Inside CBC, security officer Sir Antonio Roeber Curington said he has worked at CBC since it first opened in February 2017. “The main thing about working here is we are very personable. We spend a lot of time with our guests and make sure that they get the best possible service,” Curington said.
Also inside were Amira Fitzgerald and Kyle Shelton. They are both employed by the Puyallup Tribe’s cannabis testing lab, Medicine Creek Analytics, which analyzes cannabis according to the state’s I-502 regulatory system. They said they test marijuana for yeast, mold and potency and while they had been standing in line together at CBC to make purchases, they admitted that they frequent this shop on a regular basis.
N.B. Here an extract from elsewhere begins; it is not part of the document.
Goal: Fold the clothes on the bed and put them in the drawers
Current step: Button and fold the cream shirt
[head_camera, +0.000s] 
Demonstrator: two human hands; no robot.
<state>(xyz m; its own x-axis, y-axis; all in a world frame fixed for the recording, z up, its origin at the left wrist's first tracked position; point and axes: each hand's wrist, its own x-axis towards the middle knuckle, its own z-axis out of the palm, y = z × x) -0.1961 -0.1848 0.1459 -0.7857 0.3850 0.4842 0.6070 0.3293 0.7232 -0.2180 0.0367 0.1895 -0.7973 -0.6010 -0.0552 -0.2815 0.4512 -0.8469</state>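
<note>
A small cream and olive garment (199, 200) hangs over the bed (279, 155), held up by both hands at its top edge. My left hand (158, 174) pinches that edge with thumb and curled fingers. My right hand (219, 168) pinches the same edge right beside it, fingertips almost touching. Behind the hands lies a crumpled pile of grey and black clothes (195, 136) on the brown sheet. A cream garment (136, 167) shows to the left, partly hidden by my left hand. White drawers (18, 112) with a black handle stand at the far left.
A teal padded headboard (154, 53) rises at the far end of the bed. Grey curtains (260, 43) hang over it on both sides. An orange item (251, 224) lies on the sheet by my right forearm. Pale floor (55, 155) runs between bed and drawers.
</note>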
“I come about once a week,” Fitzgerald said. Then Shelton piped in to say they both like CBC a lot. “As this place has grown, it just keeps getting busier and busier,” he said before elaborating about how knowledgeable the CBC budtenders are regarding the product.
“Working in the lab allows us to see a lot of product,” Shelton said. “Here, everybody’s helpful, up-front, pretty knowledgeable about the products and price-wise it’s better here than anywhere else.”
Customer Mary Carlisle has been coming to Commencement Bay Cannabis since April. She said she completely loves the shop. “They give discounts for certain things, they’re cheaper, its nicer, the people are real friendly, I love it here. I’m here like two times a week,” she said. Carlisle also said she smokes thanks to really bad chronic back pain. Traditional pain medications were not providing any relief so now she smokes joints and a pipe, or uses the candies she buys from CBC and said the cannabis really improves everything.